Error taking snapshot

Hello, I started to get the following error when running a backup script utilizing approle role-id and secret-id. This issue started recently and I am not sure what the problem is.

Error taking the snapshot: incomplete snapshot, unable to read SHA256SUMS.sealed file

when trying to take backup running command

vault operator raft snapshot save /var/lib/vault/snapshots/backup.snapshot

Sounds like the user you’re running the snapshot command from doesn’t have read access to the directory where vault is storing it’s data. Possibly it may not write write access to /var/lib/vault/snapshots.

Hi @rwilliams-devmon ,

This is a consequence of Add code to api.RaftSnapshot to detect incomplete snapshots by ncabatoff · Pull Request #12388 · hashicorp/vault · GitHub - you were probably already having these issues, but now we’re detecting them. Probably your autoseal is failing, maybe (guessing) because it’s transit and the token has expired?

The token for the backup is generated by an approle using a role-id and secret-id, so a new temp token gets created every time we run a backup. I verified that the token is generated and working correctly.

Although our transit auto-unseal is broken currently and the token is not being renewed after 32 days because the max ttl has been met. Usually, when this happens the vault cluster fails but it has not, thankfully, which is weird.

What is the best way to set up transit auto-unseal because I keep failing and whenever this happens our entire environment loses access to vault credentials? There use to be a tutorial on Hashicorp Learn that allowed you to go through the process. It is no longer there.

Thanks for the response, when looking at the storage location I see a new backup being stored in /var/lib/vault/snapshots.

If the token for the snapshot were the issue then the snapshot request would fail with a permissions error. The error you’re seeing is typically due to an autoseal issue - sounds like that’s the case here too.

Is this the tutorial you’re thinking of: Auto-unseal using Transit Secrets Engine | Vault - HashiCorp Learn ?

1 Like

Thanks for the response, I was referring to another tutorial that was on Hashicorp Learn but it looks like it is no longer available. Issuing a new auto-unseal token fixed the issue. Thanks for the help!

has this actually been resolved? I am getting the same error message on a test setup (5 nodes, integrated storage + external LB) it seems like out of 20 requests 4 succeed but the order appears to be random

Was facing the same issue, however I’m using auto-unseal with a HA and raft.

Per the comments above I tried to re-key vault per the instructions here but ran in to another error around expired secrets.

In resolving the issues with expired secrets I’ve discovered that simply bringing down each of the nodes and allowing them to spin back up and auto-unseal has resolved the issue - snapshot backup is now working as expected. The vault operator step-down was super helpful in bringing down the master.

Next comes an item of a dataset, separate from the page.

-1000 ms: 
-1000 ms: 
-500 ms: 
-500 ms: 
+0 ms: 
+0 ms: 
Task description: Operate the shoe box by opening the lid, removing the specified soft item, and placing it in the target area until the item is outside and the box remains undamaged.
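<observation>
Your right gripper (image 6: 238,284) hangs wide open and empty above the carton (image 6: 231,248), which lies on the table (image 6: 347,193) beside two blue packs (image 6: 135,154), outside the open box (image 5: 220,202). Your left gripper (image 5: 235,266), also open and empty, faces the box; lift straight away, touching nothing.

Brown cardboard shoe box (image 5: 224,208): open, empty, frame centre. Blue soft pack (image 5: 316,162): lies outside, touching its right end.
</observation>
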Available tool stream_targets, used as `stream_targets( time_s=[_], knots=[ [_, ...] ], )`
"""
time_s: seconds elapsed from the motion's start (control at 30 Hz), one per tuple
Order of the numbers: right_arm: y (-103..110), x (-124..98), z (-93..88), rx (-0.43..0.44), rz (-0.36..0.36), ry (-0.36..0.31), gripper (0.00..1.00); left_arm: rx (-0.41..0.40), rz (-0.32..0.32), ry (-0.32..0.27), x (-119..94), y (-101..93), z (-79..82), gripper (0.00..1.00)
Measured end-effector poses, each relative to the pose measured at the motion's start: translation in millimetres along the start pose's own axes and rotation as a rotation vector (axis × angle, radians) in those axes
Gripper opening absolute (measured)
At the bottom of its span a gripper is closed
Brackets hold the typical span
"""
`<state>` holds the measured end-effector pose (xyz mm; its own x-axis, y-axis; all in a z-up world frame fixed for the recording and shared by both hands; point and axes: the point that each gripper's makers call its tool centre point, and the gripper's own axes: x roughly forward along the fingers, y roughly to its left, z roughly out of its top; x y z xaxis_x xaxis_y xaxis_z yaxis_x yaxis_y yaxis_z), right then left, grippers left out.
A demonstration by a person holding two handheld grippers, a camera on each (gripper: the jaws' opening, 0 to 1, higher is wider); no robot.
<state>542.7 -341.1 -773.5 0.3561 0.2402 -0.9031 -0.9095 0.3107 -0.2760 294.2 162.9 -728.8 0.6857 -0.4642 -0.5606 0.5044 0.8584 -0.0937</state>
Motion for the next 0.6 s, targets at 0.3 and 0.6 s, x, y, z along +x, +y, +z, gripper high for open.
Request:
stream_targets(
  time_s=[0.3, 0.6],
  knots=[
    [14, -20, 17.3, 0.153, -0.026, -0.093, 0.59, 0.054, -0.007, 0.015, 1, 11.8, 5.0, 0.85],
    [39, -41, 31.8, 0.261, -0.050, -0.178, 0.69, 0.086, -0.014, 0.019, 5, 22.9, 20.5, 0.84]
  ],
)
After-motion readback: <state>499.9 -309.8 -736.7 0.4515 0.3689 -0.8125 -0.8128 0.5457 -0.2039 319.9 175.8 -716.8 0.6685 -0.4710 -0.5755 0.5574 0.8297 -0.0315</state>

As far as this error goes I think Vault has some work to do. I’ve noted 3 mechanisms for creating snapshots with only 1 highlighting the issue with the snapshot and failing, and the other 2 methods generating binaries that were corrupt which I only discovered when attempting to restore.

  1. vault cli - shows the error
  2. vault UI - creates broken binary
  3. curl - creates broken binary

Would hurt so bad to realise the backups you’ve been taking are corrupt when you go to restore!

Hi @andrew.klimovski ,

Could you file a github issue for case (2) please? I don’t know how to make things better for curl, but we should be able to improve the UI.

Going through the change notes it looks like this feature was rolled in to release v1.9.0, however my vault instance is on v1.8.X and CLI tool on v1.9.2 which is likely why we weren’t seeing any issues via the UI or curl. Once we’ve upgraded if we see the issue crop up again I’ll raise a ticket.

I was originally receiving this error due to one of the auto-unseal keys being expired.

Hmmm if your auto-unseal “token” expires, you’d end up with a sealed instance. That’s probably a bigger deal than your backup not running. :slight_smile: